Task prompt: Across the entries that follow, count the lines with the string "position" and reply with that count alone.

▬▬▬▬▬▬▬▬▬▬

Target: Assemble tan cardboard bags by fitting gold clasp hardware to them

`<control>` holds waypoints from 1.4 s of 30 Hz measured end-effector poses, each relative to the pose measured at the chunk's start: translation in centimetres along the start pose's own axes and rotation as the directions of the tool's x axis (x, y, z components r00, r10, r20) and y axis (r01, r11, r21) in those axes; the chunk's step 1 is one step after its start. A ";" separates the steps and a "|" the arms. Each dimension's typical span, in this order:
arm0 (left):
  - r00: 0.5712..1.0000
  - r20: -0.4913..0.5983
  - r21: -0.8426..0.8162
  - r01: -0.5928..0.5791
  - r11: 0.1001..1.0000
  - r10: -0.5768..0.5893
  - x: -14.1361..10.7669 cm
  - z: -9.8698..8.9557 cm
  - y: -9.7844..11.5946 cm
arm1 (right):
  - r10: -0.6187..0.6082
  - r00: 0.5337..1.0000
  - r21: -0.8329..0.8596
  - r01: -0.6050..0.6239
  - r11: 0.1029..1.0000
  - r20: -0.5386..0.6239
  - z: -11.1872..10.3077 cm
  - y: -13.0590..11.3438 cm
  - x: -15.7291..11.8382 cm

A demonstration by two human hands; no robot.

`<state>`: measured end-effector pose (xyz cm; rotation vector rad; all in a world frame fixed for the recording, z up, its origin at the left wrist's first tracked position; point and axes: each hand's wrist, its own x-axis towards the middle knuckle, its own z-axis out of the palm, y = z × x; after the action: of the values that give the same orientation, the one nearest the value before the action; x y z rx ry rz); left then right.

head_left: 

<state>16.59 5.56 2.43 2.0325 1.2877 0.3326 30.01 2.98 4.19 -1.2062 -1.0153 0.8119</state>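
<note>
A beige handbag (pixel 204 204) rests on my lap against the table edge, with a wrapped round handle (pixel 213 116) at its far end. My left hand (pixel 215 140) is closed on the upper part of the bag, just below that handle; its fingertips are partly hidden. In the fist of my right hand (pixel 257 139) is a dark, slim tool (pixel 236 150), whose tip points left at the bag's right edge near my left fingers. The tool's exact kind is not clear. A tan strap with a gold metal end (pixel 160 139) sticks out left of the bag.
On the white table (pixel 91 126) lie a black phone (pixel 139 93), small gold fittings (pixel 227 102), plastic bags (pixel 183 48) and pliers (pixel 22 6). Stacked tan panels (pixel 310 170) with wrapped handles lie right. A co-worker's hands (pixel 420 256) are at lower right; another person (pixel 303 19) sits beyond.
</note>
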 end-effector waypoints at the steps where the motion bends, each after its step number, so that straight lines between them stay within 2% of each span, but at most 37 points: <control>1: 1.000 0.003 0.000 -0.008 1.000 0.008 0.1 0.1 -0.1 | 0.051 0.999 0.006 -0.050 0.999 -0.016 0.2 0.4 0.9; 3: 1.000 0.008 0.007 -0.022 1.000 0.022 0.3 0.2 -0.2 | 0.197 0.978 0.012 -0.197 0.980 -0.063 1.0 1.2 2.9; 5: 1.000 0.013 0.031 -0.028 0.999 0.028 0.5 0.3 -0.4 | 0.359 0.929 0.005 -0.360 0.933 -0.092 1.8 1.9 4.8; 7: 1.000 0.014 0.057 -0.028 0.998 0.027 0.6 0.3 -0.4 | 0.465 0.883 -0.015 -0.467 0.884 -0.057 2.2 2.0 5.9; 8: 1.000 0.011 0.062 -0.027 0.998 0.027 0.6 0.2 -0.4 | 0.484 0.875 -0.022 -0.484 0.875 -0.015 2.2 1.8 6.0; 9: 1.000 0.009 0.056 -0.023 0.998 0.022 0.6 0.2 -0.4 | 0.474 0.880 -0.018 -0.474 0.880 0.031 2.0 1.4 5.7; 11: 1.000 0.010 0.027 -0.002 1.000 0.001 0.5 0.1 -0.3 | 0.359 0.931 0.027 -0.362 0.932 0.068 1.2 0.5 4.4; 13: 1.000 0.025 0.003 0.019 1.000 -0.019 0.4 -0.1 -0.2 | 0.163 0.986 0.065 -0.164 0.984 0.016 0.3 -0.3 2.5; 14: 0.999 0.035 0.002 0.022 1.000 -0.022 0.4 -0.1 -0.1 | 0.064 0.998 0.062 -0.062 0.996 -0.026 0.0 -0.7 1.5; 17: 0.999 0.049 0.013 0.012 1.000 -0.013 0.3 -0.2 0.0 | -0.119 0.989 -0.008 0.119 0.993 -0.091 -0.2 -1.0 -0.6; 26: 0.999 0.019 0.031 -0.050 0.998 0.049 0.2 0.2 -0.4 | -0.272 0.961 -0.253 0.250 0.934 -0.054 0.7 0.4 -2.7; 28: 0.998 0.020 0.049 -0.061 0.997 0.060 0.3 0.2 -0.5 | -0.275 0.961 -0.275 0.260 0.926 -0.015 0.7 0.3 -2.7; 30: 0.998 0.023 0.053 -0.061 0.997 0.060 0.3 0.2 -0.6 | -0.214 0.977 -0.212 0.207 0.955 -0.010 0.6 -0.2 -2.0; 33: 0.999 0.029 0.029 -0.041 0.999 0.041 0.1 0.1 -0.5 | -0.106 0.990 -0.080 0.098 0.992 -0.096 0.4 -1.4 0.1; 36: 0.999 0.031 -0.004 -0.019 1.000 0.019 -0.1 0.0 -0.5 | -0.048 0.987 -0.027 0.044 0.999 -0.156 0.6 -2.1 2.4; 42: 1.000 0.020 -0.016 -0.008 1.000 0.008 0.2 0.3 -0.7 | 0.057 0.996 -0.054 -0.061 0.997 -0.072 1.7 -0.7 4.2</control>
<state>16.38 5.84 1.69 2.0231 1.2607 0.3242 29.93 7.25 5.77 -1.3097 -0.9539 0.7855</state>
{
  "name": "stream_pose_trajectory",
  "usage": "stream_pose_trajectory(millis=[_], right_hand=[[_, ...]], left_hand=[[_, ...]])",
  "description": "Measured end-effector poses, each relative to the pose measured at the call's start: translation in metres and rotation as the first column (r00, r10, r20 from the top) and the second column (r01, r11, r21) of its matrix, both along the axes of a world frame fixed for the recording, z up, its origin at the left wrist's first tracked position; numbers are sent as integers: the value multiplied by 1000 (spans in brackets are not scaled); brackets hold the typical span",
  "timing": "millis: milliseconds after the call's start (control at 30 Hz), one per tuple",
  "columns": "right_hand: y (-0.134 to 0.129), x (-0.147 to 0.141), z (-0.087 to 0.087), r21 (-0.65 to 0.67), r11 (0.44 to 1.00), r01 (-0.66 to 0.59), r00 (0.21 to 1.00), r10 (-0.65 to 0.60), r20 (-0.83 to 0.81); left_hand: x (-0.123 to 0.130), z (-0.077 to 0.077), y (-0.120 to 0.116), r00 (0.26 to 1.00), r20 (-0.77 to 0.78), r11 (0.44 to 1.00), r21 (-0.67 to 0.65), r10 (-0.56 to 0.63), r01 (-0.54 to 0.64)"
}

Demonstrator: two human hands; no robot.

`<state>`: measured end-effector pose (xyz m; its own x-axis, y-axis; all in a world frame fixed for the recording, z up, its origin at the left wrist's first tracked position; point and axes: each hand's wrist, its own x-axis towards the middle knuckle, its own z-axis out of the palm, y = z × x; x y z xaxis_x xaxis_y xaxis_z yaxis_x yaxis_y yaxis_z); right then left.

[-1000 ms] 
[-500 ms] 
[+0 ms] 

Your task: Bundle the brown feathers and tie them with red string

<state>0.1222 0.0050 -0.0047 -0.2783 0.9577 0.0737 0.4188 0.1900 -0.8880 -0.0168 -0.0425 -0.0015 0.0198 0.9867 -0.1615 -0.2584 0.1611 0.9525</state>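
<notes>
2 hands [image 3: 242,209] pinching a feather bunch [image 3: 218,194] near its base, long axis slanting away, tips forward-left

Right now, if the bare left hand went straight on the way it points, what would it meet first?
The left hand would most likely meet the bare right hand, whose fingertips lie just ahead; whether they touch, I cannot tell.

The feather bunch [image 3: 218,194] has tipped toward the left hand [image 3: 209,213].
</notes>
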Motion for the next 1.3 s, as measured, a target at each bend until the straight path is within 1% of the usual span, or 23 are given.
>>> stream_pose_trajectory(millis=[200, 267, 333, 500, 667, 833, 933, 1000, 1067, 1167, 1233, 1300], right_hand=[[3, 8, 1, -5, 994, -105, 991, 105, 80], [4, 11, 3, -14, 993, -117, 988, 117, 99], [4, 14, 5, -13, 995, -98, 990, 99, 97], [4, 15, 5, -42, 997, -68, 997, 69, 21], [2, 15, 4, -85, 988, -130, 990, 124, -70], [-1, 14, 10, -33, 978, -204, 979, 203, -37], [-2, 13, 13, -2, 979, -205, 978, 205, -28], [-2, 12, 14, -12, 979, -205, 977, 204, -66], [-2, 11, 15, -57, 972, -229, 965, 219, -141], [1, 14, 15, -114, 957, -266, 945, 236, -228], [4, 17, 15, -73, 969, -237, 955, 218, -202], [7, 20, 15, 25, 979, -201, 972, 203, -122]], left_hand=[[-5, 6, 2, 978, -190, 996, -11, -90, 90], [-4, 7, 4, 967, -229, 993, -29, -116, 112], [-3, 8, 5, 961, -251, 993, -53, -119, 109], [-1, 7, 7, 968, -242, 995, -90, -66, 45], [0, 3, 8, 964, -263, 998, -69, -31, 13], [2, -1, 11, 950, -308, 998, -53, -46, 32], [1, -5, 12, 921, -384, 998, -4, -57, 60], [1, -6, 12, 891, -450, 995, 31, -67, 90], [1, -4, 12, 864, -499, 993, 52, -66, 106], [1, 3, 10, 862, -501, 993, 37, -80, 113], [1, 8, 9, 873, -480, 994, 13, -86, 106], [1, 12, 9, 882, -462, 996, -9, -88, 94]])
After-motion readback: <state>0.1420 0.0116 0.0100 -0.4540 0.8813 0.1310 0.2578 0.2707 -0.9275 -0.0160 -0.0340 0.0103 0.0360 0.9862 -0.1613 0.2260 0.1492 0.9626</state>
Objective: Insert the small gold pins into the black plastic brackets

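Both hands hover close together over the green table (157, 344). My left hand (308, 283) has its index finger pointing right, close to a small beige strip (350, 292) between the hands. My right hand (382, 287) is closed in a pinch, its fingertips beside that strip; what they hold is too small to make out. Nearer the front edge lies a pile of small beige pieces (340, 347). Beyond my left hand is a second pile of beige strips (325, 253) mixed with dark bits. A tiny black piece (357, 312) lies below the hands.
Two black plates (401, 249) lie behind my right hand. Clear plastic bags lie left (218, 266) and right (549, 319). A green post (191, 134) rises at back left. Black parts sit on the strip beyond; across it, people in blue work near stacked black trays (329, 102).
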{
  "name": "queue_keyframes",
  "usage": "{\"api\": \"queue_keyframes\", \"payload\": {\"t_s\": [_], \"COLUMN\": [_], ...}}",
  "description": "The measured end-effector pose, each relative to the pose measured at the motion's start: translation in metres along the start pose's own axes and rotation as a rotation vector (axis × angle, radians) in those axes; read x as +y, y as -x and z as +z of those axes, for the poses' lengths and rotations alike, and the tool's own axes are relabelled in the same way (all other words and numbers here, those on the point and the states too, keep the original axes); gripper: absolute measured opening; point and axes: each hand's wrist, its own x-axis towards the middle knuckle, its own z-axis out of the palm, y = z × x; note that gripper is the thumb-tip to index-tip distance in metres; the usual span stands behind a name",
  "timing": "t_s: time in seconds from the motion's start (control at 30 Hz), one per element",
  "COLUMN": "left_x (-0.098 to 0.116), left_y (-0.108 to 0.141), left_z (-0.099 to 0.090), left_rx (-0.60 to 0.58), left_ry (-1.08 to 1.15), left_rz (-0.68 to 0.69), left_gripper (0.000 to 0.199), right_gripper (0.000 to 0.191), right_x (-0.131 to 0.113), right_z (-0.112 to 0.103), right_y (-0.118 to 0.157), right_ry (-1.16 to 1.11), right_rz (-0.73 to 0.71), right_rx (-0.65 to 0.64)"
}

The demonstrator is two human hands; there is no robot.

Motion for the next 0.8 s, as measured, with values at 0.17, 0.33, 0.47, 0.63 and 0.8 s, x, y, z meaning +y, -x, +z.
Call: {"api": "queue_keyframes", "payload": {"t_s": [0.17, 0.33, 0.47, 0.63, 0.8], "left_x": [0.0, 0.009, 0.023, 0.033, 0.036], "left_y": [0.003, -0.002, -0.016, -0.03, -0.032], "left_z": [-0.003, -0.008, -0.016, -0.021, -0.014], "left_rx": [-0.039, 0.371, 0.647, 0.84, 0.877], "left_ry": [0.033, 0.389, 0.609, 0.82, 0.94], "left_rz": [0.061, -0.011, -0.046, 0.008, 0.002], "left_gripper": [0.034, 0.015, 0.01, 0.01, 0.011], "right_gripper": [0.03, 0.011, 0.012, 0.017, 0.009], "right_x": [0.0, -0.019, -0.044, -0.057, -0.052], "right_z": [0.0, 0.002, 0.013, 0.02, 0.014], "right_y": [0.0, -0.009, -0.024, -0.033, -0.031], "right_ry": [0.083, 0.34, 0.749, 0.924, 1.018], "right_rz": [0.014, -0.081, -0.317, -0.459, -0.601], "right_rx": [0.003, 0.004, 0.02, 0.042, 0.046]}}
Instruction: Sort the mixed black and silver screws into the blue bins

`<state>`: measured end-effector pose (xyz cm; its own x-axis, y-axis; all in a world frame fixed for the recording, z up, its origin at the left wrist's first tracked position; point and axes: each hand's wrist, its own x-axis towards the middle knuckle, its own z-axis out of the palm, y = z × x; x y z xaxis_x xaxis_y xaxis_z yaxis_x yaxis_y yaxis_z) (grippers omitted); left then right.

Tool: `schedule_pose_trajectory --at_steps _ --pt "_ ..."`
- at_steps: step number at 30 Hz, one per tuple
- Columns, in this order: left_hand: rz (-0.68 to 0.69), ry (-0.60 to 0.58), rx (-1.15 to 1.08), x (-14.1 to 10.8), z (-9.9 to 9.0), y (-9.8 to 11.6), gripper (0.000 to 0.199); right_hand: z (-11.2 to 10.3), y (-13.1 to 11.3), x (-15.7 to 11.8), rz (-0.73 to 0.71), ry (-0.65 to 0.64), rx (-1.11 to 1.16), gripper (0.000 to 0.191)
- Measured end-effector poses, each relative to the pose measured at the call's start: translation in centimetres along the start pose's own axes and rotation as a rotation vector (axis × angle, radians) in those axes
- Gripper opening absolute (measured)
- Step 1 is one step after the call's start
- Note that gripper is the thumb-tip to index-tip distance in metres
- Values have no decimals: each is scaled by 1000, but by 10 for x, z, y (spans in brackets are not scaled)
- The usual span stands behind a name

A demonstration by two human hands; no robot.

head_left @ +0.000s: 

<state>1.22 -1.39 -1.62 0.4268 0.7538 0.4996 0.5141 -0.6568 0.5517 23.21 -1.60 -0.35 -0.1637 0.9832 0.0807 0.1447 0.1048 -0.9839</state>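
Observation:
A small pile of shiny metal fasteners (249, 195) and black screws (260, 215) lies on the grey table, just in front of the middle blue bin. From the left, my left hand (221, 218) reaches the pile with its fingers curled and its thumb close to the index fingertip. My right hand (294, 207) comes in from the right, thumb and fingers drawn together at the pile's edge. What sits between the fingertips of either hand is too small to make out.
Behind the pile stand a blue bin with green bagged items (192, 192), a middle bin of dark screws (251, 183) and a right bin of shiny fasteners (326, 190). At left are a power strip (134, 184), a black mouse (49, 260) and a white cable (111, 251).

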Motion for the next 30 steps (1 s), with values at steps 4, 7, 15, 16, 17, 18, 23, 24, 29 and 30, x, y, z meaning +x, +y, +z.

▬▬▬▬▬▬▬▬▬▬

Result of this exercise: 4